Türkiye’de üretilen kumaş neden burada giysi olmasın?

Türkiye’de üretilen kumaş neden burada giysi olmasın?

Türkiye’nin ilk yünlü kumaş fabrikası İpekiş; Versace, Moschino, Cavalli, Marella, Zadig, Christian Dior, Marina Rinaldi, Fendi gibi markalarla çalışıyorlar

Türkiye’de üretilen kumaş neden burada giysi olmasın?
16px
24px
15.07.2012 15:20
ABONE OLgoogle

Türkiye’nin ilk yünlü kumaş fabrikası İpekiş; Versace, Moschino, Cavalli, Marella, Zadig, Christian Dior, Marina Rinaldi, Fendi gibi markalarla çalışıyorlar. Dünyanın her yerine İpekiş’in ürettiği yünlü kumaşlar ulaşıyor. İpekiş’in Genel Müdürü Aşkın Kandil, “Devler bizden kumaş alıyorlar. Bizden aldıkları kumaşları hazır giyime dönüştürüyorlar. Biz de burada hazır giyimcilerle onların buluşmasını çok istiyoruz. Türkiye’de üretilen kumaşlar Türkiye’de giysiye dönüşsün istiyoruz” dedi.

İpekiş Türkiye’nin ilk yünlü kumaş fabrikası. 1. İktisat Kongresi’nde Atatürk’ün önerisiyle kurulmasına karar verilmiş. 1 Ekim 1925 tarihinde de İpekiş kurulmuş. 1991 yılında İpekiş’i TARMAN Grup aldı. Fabrika yeni yatırımlarla büyüdü. İnovasyona odaklanıldı. Son 3 yıldır da Ar-Ge’ye önem veren İpekiş başta İtalya’nın moda devleri olmak üzere dünyanın en önde gelen lüks markalarının yünlü kumaş üreticisi oldu. İpekiş bugün dünya yünlü kumaş üretiminin önemli oyuncularından. Tekstil mühendisi. Tüm kariyerini yünlü kumaş üzerine yapmış. 25 yıldır her gün yünlü kumaşlara dokunuyor.

- Sizin ailenizde tekstil geçmişi var mı? Yoksa profesyonel olarak mı bu sektöre girdiniz?

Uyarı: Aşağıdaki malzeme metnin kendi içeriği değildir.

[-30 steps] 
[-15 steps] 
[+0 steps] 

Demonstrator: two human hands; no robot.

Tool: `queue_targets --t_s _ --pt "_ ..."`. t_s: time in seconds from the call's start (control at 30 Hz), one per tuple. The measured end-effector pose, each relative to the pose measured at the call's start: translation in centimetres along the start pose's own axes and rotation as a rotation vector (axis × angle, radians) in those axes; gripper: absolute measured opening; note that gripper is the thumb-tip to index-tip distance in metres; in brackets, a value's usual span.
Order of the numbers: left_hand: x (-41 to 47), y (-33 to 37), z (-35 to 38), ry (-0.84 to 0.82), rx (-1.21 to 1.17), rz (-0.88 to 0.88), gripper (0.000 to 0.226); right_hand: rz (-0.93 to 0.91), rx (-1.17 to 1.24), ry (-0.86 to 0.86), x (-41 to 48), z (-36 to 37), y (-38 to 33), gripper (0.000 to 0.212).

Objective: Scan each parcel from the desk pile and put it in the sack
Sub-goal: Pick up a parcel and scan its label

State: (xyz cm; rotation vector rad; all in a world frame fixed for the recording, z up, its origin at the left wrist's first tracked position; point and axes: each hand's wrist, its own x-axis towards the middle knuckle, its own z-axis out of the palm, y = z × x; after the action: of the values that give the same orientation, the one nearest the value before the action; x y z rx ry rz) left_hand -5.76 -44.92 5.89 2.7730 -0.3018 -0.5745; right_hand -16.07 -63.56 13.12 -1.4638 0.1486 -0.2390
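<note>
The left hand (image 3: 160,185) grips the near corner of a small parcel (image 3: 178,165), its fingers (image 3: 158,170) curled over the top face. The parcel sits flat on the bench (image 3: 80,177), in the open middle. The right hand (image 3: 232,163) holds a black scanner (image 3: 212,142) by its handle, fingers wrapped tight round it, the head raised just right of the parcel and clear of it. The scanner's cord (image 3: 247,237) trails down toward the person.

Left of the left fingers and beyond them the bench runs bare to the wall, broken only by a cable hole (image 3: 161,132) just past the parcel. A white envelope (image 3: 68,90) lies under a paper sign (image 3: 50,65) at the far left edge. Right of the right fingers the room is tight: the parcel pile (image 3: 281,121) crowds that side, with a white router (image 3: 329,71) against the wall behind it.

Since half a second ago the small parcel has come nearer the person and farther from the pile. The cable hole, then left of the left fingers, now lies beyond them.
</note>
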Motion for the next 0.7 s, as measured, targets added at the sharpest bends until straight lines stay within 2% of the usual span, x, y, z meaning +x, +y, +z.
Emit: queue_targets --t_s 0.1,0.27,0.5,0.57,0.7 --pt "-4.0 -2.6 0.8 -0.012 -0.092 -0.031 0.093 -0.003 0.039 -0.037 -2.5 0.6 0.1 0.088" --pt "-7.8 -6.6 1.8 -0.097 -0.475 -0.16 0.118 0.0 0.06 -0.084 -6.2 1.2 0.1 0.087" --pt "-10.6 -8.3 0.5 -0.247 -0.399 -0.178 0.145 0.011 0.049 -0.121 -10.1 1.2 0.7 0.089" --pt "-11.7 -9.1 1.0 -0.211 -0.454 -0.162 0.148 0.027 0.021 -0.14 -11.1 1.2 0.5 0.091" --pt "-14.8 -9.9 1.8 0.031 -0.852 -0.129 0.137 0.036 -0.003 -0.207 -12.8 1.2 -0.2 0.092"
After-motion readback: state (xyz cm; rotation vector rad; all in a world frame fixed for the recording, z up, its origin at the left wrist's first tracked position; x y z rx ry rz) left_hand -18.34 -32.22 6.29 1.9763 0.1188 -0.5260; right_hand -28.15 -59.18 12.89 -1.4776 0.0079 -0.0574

Bursalıyım. Hayatımın önemli bir bölümü Bursa’da geçti. 1987 yılında tekstil mühendisi olarak mezun oldum. Ailemde de tekstilciler de var. Hem üretimde olan hem de ticaretinde olan büyüklerim var. Kumaş ticaretini çocuklukta öğrendim. Dayılarımın yanında okurken çalıştım. Virüsü o zaman kaptım. Aynı zamanda da zeytin yetiştiriciliği yapıyoruz.

- O işle de ilgili misiniz?

Zeytinliklerimiz var. Şu anda bizzat ilgilenemiyoruz ama ailemin diğer fertleri ilgileniyor. Hafta sonları da hep zeytin bahçelerindeyiz. Hayatımda kumaş ve zeytin önemli bir yerde. İlerde bir butik zeytinyağı markası kurma hayalimiz var.

Yünlü kumaşa bağlıyım!

- Siz işe nasıl başladınız?

Yünlü kumaş sanayinde 25 yıllık bir geçmişim var. Tarih olduk bu işte. Beni çok gururlandıran şey de İpekiş’in bu alanda Türkiye’nin en önemli şirketi olması. Ben yünlü kumaş işinin dışına çıkmadım profesyonel hayatımda. Tekstil mühendisliğinden mezun olur olmaz yün ipliği yapan bir fabrikaya girdim. Daha sonra da yünlü kumaş alanının en eski kurumlarından biri olan Merinos Sümerbank’ta çalıştım. Orası okul gibiydi. Yünlü kumaş ve iplik konusunda orada çok şey öğrendim. Benim yünlü kumaş sanayine ilgim okuldan başlamıştı. Sadakatim çok yüksek yünlü kumaşa. Kumaş ellemeden geçirdiğim bir gün olmadı. Yünlü kumaşa da hiç ihanet etmedim.

- İpekiş de 1990’lardan sonra satıldı. Kendini yenilemeyi başarmış bir işletme oldu.

Evet. İpekiş çok köklü ve yenilikçi bir şirket. Kendini hep yeniliyor. Ama hep yünlü kumaşa odaklı. Bu çok önemli bir özellik. Bu yüzden de dünyanın en önde gelen markalarına veriyor kumaşlarını. Siz de biliyorsunuz, İpekiş 1 Ekim 1925 yılında kuruldu. Kuruluş kararı da 1. İktisat Kongresi’nde verilmiş bir şirket. İpekiş’in kurulması için İş Bankası görevlendirilmiş, müteşebbisleri organize etme görevi verilmiş. Bu da Bursa için çok önemli.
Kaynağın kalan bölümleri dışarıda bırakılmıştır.